A complaint filed against Bridgeport Public Schools alleges the district failed to keep children with autism safe.
The complaint, filed by the Center for Children’s Advocacy (CCA), lists “a child who hit their head on the wall hundreds of times, a child who was hurt in school repeatedly until they were afraid to go, a child who couldn't communicate his need to go to the bathroom and so soiled himself and came home like that,” said Sarah Eagan, CCA’s CEO and the former state child advocate.
The complaint says Bridgeport Public Schools violated students’ rights by failing to provide free and appropriate education and failing to implement individualized education programs for students due to staffing shortages.
State officials said they are investigating the complaint. Bridgeport Public Schools did not immediately respond to a request for comment.
Parents testify to state education officials
In a testimony to the State Board of Education earlier this year, Jacqueline Oliver, parent of a child with autism in the Bridgeport school system, said “my baby was allowed to bang her head on one day 178 times, and on another day 188 times. This was back to back.”
Caroline Lindsay, another mother of children with autism in Bridgeport, told the state board that she had “seen the special education department fail to provide special ed certified teachers and speech therapists to my children.”

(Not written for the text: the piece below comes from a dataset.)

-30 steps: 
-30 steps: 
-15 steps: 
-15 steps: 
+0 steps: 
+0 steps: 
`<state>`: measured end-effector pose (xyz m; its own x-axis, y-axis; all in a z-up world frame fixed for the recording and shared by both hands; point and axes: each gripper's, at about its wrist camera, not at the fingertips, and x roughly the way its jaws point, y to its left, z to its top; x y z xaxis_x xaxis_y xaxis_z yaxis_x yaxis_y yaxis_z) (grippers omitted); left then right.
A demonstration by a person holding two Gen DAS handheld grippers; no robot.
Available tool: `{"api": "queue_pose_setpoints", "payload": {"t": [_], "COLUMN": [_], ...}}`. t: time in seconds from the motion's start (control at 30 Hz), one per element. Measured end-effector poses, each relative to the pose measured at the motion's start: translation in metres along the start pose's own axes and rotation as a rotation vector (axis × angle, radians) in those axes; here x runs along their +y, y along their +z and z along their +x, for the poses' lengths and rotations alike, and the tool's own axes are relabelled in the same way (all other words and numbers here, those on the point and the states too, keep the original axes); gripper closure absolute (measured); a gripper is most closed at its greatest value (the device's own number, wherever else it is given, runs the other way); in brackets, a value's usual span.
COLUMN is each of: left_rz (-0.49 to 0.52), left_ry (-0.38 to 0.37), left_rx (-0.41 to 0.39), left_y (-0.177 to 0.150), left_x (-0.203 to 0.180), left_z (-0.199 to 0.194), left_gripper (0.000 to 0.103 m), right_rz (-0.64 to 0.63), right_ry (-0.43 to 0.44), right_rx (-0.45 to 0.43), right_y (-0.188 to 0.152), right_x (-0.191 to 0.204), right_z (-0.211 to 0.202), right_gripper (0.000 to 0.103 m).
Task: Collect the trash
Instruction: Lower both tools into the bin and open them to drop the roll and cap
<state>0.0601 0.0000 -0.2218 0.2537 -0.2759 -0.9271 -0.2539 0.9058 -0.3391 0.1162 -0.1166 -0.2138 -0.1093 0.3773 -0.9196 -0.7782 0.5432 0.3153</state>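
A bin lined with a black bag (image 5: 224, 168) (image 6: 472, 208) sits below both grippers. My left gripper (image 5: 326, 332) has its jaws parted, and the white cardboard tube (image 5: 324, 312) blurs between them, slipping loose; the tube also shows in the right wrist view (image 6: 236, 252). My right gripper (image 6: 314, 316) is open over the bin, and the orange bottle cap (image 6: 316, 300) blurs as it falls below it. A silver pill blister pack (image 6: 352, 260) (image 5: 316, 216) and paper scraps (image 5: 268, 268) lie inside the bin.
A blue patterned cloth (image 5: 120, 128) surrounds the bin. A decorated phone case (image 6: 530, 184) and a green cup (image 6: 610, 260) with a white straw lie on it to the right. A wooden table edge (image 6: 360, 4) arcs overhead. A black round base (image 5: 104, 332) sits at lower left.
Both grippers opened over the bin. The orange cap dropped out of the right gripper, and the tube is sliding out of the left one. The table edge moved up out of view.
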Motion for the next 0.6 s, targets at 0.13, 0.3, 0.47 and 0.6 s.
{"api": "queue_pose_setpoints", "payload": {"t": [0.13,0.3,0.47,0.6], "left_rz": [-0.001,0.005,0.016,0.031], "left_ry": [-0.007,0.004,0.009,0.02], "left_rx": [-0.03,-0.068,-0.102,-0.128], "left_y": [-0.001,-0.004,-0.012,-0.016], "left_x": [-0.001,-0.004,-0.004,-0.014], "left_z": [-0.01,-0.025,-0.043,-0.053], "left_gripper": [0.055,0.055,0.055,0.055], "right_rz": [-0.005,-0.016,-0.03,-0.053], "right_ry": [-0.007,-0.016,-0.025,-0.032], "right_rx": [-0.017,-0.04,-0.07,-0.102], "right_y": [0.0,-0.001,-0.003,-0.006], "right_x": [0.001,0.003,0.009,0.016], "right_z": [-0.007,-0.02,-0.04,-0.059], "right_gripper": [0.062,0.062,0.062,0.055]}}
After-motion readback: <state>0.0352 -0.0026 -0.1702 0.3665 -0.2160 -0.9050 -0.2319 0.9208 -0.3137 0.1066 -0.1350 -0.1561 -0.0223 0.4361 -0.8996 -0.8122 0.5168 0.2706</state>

She said when her child was in kindergarten, she did not have a certified special education teacher “for over 90% of her school year,” which led to her child “exhibiting behaviors such as fighting and hitting. She was reluctant to attend school.”

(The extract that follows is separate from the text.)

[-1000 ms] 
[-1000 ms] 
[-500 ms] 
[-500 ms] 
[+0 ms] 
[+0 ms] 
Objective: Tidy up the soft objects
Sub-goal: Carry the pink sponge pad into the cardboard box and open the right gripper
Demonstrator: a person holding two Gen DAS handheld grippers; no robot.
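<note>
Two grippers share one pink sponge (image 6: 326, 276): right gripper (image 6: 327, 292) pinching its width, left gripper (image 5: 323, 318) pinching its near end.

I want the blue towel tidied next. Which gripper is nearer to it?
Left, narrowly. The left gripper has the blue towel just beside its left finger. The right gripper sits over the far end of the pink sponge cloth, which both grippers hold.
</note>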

Lindsay’s third grader, who also has autism, “went several years with, at best, intermittent intervention from a speech therapist,” she said. “She is nonverbal and continues to struggle with communication of any kind, stunting her ability to connect socially and emotionally with her peers.”
The complaint also alleges Bridgeport failed to take corrective action to remedy staffing shortages in the district. And says school officials violated parents' rights by “causing a chilling effect on staff participation” in planning and placement team meetings with parents.
“I think about the parents taking this enormous leap of faith to send their vulnerable child into the school system, to be cared for, to be watched, to be supported, and to have that happen,” Eagan said. “To not only not learn, but to be harmed.”